Wow! What a surprise. There are some really clear patterns coming through in the data. In particular SSS seems to be strongly related to the onset of MHWs. There are a lot of nuances in these data and so I think this is actually an example of where a Shiny app is useful to interrogate the data.
In the shiny app it also comes out that the longer events tend not to correlate strongly with a single variable. This is to be expected and supports the argument that very persistent MHWs are supported by a confluence of variables. How to parse that out is an interesting challenge.
# source("shiny/app.R")
Below is a chunk of code I’ve just thrown up to look at specific events with the naked eye. I still need to create a convenience function that can pull out a chosen event and plot the variables as a scatterplot and time series so it is easy to see what exactly the direction of the correlations means.
# gm 32
# Get the info for the focus event
event_sub <- GLORYS_MHW_event %>%
filter(event_no == 15,
region == "gm")
# Subset the time series for the onset and decline portions
ts_temp <- ALL_anom %>%
filter(t >= event_sub$date_start,
t <= event_sub$date_end,
region == event_sub$region,
var == "temp") %>%
dplyr::rename(temp_anom = anom) %>%
select(region, t, temp_anom)
ts_full <- ALL_anom %>%
filter(t >= event_sub$date_start,
t <= event_sub$date_end,
region == event_sub$region) %>%
left_join(ts_temp, by = c("region", "t"))# %>%
# filter(var == "temp")
# Time series plot
# ggplot(data = filter(ts_full, var %in% c("msshf", "temp")), aes(x = t, y = anom)) +
# geom_line(aes(colour = var))
# Wide test data
ts_wide <- ts_full %>%
dplyr::select(-val, -seas, -thresh, -temp_anom) %>%
pivot_wider(names_from = var, values_from = anom) %>%
filter(t >= event_sub$date_peak)
# filter(t <= event_sub$date_peak)
# Scatterplot
plotly::ggplotly(ggplot(data = ts_wide, aes(x = sss, y = temp)) +
geom_smooth(method = "lm") +
geom_point(aes(colour = t)))
With the correlations calculated for the onset, decline, and full extent of each MHW, we also want to know if any signals emerge from the regions and/or seasons of occurrence of these events. Is the relationship between SSS and MHW onset stronger in the winter? Stronger in certain region? I’m thinking a linear model may be the way to go on this.

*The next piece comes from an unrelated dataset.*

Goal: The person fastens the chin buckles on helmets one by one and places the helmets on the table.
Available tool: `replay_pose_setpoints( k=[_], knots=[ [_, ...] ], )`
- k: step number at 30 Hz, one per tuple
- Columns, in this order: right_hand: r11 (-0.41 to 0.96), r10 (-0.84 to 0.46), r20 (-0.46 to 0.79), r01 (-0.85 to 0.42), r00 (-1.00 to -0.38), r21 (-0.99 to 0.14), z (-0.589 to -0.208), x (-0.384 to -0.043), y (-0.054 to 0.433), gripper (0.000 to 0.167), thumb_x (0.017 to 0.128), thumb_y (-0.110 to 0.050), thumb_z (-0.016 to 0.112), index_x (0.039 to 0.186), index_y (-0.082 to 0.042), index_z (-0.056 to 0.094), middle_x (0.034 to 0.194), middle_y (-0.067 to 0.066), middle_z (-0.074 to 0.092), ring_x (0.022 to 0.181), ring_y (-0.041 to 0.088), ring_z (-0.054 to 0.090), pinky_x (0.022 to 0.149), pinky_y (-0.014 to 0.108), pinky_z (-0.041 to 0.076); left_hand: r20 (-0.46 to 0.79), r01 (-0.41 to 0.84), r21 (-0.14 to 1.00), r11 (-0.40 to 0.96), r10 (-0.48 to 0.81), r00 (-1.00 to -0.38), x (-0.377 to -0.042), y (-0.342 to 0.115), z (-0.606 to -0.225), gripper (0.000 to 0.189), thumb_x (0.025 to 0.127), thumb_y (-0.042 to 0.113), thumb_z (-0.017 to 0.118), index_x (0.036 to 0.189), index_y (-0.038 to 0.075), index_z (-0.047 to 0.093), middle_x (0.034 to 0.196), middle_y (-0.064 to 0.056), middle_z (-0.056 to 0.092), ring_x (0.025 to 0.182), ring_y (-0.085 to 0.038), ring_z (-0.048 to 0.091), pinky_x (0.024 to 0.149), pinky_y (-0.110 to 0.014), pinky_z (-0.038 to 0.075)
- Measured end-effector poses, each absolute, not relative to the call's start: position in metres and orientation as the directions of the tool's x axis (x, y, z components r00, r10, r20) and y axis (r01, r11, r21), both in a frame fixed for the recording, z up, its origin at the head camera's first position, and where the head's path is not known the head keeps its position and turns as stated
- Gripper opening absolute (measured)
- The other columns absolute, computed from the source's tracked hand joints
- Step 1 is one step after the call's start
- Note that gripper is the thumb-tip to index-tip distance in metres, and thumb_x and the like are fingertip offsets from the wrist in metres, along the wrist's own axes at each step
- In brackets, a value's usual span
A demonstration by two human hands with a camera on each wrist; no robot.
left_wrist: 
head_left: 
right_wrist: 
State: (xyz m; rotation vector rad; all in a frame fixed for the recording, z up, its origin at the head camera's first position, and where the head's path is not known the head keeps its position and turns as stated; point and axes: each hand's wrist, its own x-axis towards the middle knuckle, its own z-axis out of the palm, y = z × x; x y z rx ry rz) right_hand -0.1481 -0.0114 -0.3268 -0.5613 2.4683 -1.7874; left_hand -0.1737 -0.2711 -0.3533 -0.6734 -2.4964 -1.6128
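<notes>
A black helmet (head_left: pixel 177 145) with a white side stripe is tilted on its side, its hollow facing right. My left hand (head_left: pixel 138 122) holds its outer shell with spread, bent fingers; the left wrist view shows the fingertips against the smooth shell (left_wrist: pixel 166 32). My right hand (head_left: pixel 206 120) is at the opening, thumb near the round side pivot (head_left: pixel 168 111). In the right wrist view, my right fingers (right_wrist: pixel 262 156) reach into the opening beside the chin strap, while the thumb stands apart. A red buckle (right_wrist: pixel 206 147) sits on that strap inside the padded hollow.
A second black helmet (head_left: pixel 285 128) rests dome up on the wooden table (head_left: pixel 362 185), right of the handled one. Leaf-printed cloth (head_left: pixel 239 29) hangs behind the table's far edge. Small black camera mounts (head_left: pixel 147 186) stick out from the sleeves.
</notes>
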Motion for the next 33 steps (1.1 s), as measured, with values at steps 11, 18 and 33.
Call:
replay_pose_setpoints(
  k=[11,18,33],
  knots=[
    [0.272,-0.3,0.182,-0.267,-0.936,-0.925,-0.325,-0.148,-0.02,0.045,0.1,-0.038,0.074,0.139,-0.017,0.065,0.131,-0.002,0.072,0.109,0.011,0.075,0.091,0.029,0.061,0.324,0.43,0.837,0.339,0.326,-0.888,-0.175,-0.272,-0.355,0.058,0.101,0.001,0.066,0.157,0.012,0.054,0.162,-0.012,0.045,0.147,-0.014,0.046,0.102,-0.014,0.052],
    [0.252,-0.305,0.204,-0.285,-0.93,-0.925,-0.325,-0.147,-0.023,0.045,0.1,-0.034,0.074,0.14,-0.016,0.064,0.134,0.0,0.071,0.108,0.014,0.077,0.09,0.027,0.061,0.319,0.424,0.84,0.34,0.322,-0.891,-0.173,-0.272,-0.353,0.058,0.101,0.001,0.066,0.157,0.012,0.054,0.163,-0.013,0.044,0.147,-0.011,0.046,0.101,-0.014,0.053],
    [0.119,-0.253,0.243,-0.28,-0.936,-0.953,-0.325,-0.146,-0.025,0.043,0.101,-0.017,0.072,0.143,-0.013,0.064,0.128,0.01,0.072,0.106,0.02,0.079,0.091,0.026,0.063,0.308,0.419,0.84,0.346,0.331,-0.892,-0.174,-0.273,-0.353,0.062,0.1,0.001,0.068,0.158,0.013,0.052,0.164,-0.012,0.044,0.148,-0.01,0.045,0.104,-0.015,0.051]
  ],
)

Now that all of the patterns have been pulled out by region and season, we now want to see if there are any relationships between MHWs that show strong correlations at onset with a particular variables and strong correlations at decline with other. We will look for this within regions and seasons as well. For example, do MHWs that correlate well with an increase in SSS also correlate well with a decrease in long-wave radiation during the decline of the event? I’m not sure how best to go about this in a clean manner. I’ll have to think of something clever.
One possibility could be to look at correlations between r values themselves. And to do so by region + season. It may also work to just directly correlate different values with one another. See if any patterns come out by region and/or season.
Categorise the variables that have a story and those that don’t. Explain the regional/seasonal structure for variables with a story. This then provides a means to explain the story behind what is driving these events.
Create a table explaining each variable. What the signals are and do they show regional/seasonal patterns.
In the following table a more concise summary of the results is presented.
The deepening of the MLD with MHW onset may be due to wind mixing into the deeper warmer water during winter.
Look into the relationship between MSLP and MHW onset. It is odd.
Calculate the cumulative Qnet heat-flux terms, as well as cumulative for each individual term. Also simply cumulative Qnet.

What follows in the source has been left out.